▸ TASK INSTRUCTIONS:
Retype the data below exactly; skip every image.
[[ INFORMATION SUPPLIED, beginning ]]
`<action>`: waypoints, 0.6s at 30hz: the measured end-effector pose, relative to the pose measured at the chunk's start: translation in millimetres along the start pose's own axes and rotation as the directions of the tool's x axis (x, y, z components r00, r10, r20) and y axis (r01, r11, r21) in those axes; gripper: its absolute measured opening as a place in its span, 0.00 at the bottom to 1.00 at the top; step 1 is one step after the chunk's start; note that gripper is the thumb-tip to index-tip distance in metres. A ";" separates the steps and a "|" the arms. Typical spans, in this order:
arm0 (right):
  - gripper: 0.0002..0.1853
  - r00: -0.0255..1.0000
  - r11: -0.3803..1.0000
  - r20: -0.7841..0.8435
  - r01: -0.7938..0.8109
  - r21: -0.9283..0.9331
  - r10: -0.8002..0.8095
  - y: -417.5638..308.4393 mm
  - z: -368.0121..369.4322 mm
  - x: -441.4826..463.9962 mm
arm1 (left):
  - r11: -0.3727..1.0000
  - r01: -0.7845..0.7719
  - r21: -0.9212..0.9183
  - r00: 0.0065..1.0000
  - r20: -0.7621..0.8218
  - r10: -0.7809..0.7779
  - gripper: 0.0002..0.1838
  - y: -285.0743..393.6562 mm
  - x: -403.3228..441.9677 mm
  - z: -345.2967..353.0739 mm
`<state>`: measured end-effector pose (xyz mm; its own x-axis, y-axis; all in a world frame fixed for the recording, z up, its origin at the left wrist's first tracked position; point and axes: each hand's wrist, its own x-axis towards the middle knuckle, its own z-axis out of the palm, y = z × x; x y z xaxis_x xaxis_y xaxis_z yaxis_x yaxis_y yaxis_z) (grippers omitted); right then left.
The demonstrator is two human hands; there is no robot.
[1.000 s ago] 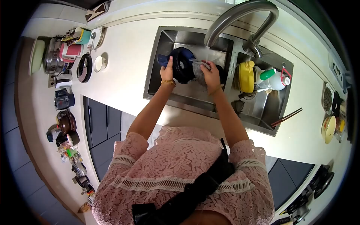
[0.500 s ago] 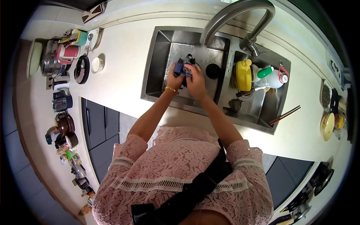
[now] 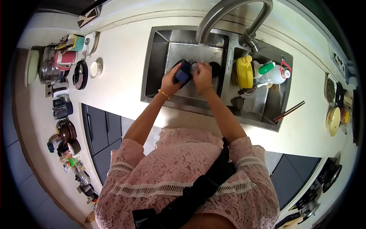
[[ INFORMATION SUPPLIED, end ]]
▸ OUTPUT OF THE EXERCISE:
`<action>`: waypoints, 0.6s at 30hz: the measured end-effector pose, relative to the pose measured at the chunk's start: translation in millimetres along the start pose's own axes and rotation as the directions of the tool's x axis (x, y, z components r00, r10, r20) and y axis (r01, r11, r21) in those axes; gripper: its absolute measured opening as a place in its span, 0.00 at the bottom to 1.00 at the top; step 1 is one step after the chunk's start; note that gripper is the thumb-tip to index-tip distance in metres. A ";" separates the steps and a "|" the arms. Typical spans, in this order:
arm0 (right):
  - gripper: 0.0002..0.1853
  - r00: -0.0255..1.0000
  - r11: -0.3803..1.0000
  - r20: -0.7841..0.8435
  - r01: -0.7938..0.8109
  - r21: -0.9283..0.9331
  - r10: -0.8002..0.8095
  - y: -417.5638..308.4393 mm
  - z: -368.0121..369.4322 mm
  - x: -441.4826..463.9962 mm
arm1 (left):
  - r11: -0.3727..1.0000
  - r01: -0.7845..0.7719
  - r21: -0.9212..0.9183
  - r00: 0.0065..1.0000
  - r20: -0.7621..0.8218
  - r10: -0.7809..0.7779
  - gripper: 0.0002..0.1838
  - y: -285.0743..393.6562 mm
  - x: -403.3228..441.9677 mm
  - z: -345.2967..353.0739 mm
`<state>`: measured end-effector pose (xyz mm; its own x-axis, y-axis; all in a world frame fixed for the recording, z up, its origin at the left wrist's first tracked position; point and axes: each hand's wrist, its own x-axis towards the middle knuckle, its own z-axis out of the palm, y = z × x; x y z xaxis_x xaxis_y xaxis_z yaxis_x yaxis_y yaxis_z) (grippers omitted); right then left.
The demonstrator is two human hands; there is no robot.
[1.000 s ago] 
[0.500 s ago] 
[now] 

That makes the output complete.